Elective surgery in the time of COVID-19

Adrian Diaz 1,2,3,, Benjamin A Sarac 4, Anna R Schoenbrunner 5, Jeffrey E Janis 5, Timothy M Pawlik 6
PMCID: PMC7161516  PMID: 32312477

Highlights

  • The COVID-19 pandemic has placed a significant strain on the United States health care system.

  • Healthcare workers are rapidly altering their professional responsibilities to help meet hospital needs.

  • Surgeons have witnessed a dramatic change in their practices with rapidly decreasing elective surgery.

  • Surgical leaders should develop a framework to help make decisions around elective surgery as information is evolving.

1. Elective surgery in the time of COVID-19

The SARS-CoV-2 pandemic has placed a significant strain on the United States health care system, and frontline healthcare workers are rapidly altering their professional responsibilities to help meet hospital needs. In an effort to decrease disease transmission and conserve personal protective equipment (PPE), and as a result of widespread recommendations, surgeons have witnessed one of the most dramatic changes in their practices with rapidly decreasing numbers of elective surgeries. General surgeons, in particular, are uniquely affected due to the wide variety of procedures they perform, many of which are conducted routinely in the outpatient setting. Interpreting the meaning of “elective” and balancing this definition with the health of the patient can become a challenge for even the most experienced surgeons. Fortunately, many groups, ranging from hospital boards to national societies, have weighed in on how to approach elective procedures. However, with so many federal and state orders, along with numerous societal recommendations, surgeons and hospital leadership are left with little guidance on how to interpret quickly evolving and sometimes conflicting information. As such we herein provide a brief review of publicly available federal, state, and general surgery society statements on elective surgery during the COVID-19 outbreak. We conclude by providing a framework (Fig. 1 ) for interpreting these legislative orders and societal guidelines amidst turbulent times and rapidly evolving information.

Fig. 1.

Fig. 1

Framework for evaluating guidelines for elective surgery during SARS-CoV-2 pandemic

NOTES. Framework for establishing elective surgery guidelines during the SARS-CoV-2 pandemic – as this is a rapidly evolving situation, stakeholders should repeatedly cycle through A-D as new information becomes available. A. Leaders should review and evaluate national, state, local, and society guidelines so that their surgeons and institutions are compliant. B. Leaders should leverage content experts within their institution such as disease content experts (e.g. surgeon), nurses, administrators, ethicist, and supply chain managers to help inform local guidelines and recommendations. C. All stakeholders should evaluate current and projected resources including workforce, PPE, and medical equipment (e.g. ventilators) and weigh availability versus disease burden D. Stakeholders should consider their patients immediate needs while being sensitive to national needs.

2. Federal, state, and societal guidelines

As the Coronavirus outbreak was well into its evolution during March of 2020, concerns about conserving resources and PPE led to calls for delaying non-urgent services. As such, on March 18 the Centers for Medicare and Medicaid Services (CMS) announced that all elective surgeries, non-essential medical, surgical, and dental procedures be delayed. The announcement by CMS came as a recommendation that provided hospitals and clinicians specific examples to guide whether or not to postpone a given surgery.1 Individual states have also contributed to the conversation on elective surgery. At the time of writing, 33 states (66%) have issued guidance in the form of either a mandate or recommendation on limiting elective surgeries.2 At the time of our final review (March 24th 5:00pm EDT) announcement dates ranged from March 15th to March 23rd. Ten of the 33 states listed an end date ranging from April 13th to June 19th.

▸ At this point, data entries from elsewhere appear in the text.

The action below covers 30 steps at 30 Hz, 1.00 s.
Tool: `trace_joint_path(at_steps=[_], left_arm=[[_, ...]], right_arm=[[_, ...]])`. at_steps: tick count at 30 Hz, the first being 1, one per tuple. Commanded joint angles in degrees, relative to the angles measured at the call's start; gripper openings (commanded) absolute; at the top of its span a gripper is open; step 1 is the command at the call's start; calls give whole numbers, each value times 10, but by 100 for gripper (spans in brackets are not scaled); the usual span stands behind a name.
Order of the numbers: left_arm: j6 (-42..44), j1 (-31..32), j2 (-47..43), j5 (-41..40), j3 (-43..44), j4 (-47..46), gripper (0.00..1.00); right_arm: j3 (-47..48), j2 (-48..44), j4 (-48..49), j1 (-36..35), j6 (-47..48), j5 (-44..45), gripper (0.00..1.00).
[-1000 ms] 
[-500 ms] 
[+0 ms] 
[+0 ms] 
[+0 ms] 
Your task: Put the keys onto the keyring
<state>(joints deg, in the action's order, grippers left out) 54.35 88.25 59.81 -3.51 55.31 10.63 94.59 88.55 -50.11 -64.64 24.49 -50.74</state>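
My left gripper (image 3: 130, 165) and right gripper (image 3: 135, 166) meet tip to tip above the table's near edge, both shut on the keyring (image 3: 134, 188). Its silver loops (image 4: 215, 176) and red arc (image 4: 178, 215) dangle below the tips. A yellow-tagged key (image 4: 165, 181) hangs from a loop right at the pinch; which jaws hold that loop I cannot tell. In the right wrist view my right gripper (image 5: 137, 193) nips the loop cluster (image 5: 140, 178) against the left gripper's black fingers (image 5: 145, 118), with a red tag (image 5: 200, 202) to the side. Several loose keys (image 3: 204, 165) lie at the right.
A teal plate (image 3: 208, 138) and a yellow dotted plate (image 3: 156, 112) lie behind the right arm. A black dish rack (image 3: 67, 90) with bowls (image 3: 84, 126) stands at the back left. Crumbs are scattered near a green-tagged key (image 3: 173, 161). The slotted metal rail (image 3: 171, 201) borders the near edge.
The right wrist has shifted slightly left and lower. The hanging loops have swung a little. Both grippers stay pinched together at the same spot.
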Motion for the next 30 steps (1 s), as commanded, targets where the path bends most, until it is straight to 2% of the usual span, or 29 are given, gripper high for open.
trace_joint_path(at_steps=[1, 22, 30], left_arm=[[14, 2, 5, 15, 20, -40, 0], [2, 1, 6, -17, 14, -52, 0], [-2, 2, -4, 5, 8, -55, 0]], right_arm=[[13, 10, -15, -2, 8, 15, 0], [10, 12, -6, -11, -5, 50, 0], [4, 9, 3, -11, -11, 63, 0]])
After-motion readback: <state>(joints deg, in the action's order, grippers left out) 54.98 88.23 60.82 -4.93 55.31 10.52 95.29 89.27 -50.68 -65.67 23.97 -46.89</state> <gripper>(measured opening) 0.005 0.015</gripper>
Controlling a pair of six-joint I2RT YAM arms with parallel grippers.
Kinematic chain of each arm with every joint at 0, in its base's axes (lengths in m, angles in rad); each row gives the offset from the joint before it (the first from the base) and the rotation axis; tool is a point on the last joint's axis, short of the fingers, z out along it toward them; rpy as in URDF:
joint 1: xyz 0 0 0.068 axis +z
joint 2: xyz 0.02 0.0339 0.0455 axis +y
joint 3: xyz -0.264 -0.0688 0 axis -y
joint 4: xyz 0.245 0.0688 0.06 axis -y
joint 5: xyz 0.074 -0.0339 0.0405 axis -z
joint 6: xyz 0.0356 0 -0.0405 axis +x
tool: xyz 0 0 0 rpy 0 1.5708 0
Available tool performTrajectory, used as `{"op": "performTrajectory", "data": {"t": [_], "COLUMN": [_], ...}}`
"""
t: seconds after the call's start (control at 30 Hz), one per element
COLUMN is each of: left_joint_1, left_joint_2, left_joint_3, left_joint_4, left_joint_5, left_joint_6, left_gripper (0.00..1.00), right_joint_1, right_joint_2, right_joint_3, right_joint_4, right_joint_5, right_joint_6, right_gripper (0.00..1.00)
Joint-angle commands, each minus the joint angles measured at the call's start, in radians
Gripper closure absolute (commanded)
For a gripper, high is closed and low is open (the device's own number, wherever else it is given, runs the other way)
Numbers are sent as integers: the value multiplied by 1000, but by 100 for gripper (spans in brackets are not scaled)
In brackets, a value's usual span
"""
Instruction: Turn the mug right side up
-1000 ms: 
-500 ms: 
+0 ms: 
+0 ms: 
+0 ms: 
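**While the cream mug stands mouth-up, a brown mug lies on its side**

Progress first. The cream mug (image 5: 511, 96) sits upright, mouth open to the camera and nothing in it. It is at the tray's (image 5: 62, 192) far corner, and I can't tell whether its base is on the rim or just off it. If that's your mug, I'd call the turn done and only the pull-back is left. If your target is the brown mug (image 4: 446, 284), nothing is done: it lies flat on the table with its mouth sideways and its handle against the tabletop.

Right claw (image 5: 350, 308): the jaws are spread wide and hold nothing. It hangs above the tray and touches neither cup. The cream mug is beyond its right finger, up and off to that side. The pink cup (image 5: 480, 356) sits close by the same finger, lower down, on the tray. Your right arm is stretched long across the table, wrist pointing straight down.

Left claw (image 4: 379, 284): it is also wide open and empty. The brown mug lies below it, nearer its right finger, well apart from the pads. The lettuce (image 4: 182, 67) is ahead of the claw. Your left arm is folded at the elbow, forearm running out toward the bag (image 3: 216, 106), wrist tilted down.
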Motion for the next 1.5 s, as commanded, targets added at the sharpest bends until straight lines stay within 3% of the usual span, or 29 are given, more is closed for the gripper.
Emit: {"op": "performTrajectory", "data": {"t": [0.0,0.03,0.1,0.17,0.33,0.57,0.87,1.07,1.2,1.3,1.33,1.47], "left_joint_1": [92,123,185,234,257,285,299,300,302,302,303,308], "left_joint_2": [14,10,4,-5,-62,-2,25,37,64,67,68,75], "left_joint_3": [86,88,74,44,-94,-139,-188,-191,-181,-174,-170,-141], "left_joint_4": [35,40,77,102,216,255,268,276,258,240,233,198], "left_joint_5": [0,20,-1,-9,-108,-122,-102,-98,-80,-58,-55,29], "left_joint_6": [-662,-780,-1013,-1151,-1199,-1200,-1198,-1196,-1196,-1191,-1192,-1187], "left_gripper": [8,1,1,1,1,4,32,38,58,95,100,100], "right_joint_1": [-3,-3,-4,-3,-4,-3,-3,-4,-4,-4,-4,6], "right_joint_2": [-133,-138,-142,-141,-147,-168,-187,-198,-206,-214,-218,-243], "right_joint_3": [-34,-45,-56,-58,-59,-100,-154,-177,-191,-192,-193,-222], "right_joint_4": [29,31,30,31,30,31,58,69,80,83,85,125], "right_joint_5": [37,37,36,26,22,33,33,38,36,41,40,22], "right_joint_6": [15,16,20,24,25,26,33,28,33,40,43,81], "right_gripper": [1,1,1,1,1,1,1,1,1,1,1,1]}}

Of note, the direction provided by states varies. Specifically, some states such as Massachusetts have defined nonessential, elective invasive procedures as procedures that are scheduled in advance because the procedure does not involve a medical emergency and provide a list of examples.3 Other states, such as Alaska, have acknowledged the difficulty of applying a blanket statement to define “elective surgery” for state-wide guidelines, and have chosen to keep their guidance brief while urging individual hospital systems to create their own frameworks.4 The result of such vague guidance has been a concern among general surgeons who, in turn, are required to interpret and apply medical recommendations often published by non-medical or non-surgical professionals. Similar to CMS, nearly all states that provided a statement on elective surgery did so only as guidelines or recommendations. One exception was Maryland that stated, “The secretary is authorized and ordered to take actions to control, restrict, and regulate the use of health care facilities for the performance of elective medical procedures …”. Violation of Maryland’s order is punishable up to one year imprisonment or a fine up to $5000 or both.5

In an effort to help clarify the ambiguity surrounding federal and state guidelines relative to elective surgery, several professional societies have put out their own guidelines, often providing disease specific guidance. For instance, the American College of Surgeons provides subspecialty specific guidelines ranging from cancer surgery to neurosurgery and urology.6 Some of these guidelines issue overarching principles such as considering nonoperative management whenever clinically appropriate, whereas other guidelines provide disease specific consideration, as in the case of emergency general surgery. Considerations for cancer surgery, in particular, have been debated due to balancing the elective nature of most operations with the risk of disease progression. As such, the Society of Surgical Oncologist has developed disease-site specific management resources that takes into account cancer stage.7

3. Framework for local decisions making

As the COVID-19 outbreak quickly spreads across the country, surgeons and hospital leaders are left trying to consume, interpret, and implement ever-changing recommendations for elective surgery. Making well informed decisions will necessitate surgeon leaders to establish multi-disciplinary teams that can absorb information in real-time and provide the best local recommendations while being sensitive to national priorities (Fig. 1). First, hospital leadership and surgery department chairs should assure that their respective departments are in compliance with both federal and state recommendations when available. Although much of the existing legislation lacks detail on enforceability, the ultimate price may come in the form of public opinion. Surgeons may not want to find themselves explaining to their community why they continued to perform elective operations while their collogues struggled to find PPE.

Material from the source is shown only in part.